If you have trouble with nftables, you can still use iptables-translate to get any iptables rule into nftables syntax. The only thing to keep in mind is that Qubes has created its own table called “qubes”, so if you are using nft, you will need to refer to it in your command.
You have some examples in this PR:

github.com

QubesOS/qubes-doc/blob/86a6f12e2a882dfffbc04818458589655843514d/user/security-in-qubes/firewall.md

---
lang: en
layout: doc
permalink: /doc/firewall/
redirect_from:
- /doc/qubes-firewall/
- /en/doc/qubes-firewall/
- /doc/QubesFirewall/
- /wiki/QubesFirewall/
ref: 166
title: Firewall
---

Understanding firewalling in Qubes
----------------------------------

Every qube in Qubes is connected to the network via a FirewallVM, which is used to enforce network-level policies.
By default there is one default FirewallVM, but the user is free to create more, if needed.

For more information, see the following:

This file has been truncated. show original

qubist · November 20, 2023, 3:15pm

I don’t know how it is in 4.2, but in 4.1, whenever I add an IPv6 address to the allow list, it does not show up in nft list ruleset.

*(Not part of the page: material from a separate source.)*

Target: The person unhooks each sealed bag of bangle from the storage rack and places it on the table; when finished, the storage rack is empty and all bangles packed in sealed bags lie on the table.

I wonder if this is a bug.

Can anyone using 4.2 check this?

DVM · November 20, 2023, 3:17pm

What’s your nft command?

apparatus · November 20, 2023, 4:25pm

IPv6 is disabled by default, you need to enable it explicitly:

qubist · November 20, 2023, 4:32pm

What’s your nft command?

Listed above.
I add the IPv6 address through the firewall tab in the qube settings UI.

apparatus · November 20, 2023, 4:45pm

I’ve tested this for R4.2 and it works with IPv6-enabled qubes.

qubist · November 20, 2023, 5:29pm

IPv6 is disabled by default

I didn’t know that. Thanks.

DVM · November 20, 2023, 5:38pm

I still don’t know why (I’m still checking the source code), but everything that is applied to sys-firewall from the GUI/CLI is set to its NetVM in the qubes-firewall table (sys-net in my case).

solene · November 20, 2023, 5:43pm

This is how the firewall works, when you edit a rule for a qube, it’s applied in its netvm so if the qube is compromised the firewall rules can’t be altered.

DVM · November 20, 2023, 5:46pm

I understand this, but if someone applies rules to sys-firewall, it goes to sys-net, which is more likely to be compromised. So the better way to apply rules, in the case of a VPN setup for example, is to set them on the VPN qube itself and not on sys-firewall I guess?

apparatus · November 20, 2023, 5:48pm

These Qubes firewall rules can only be applied from dom0.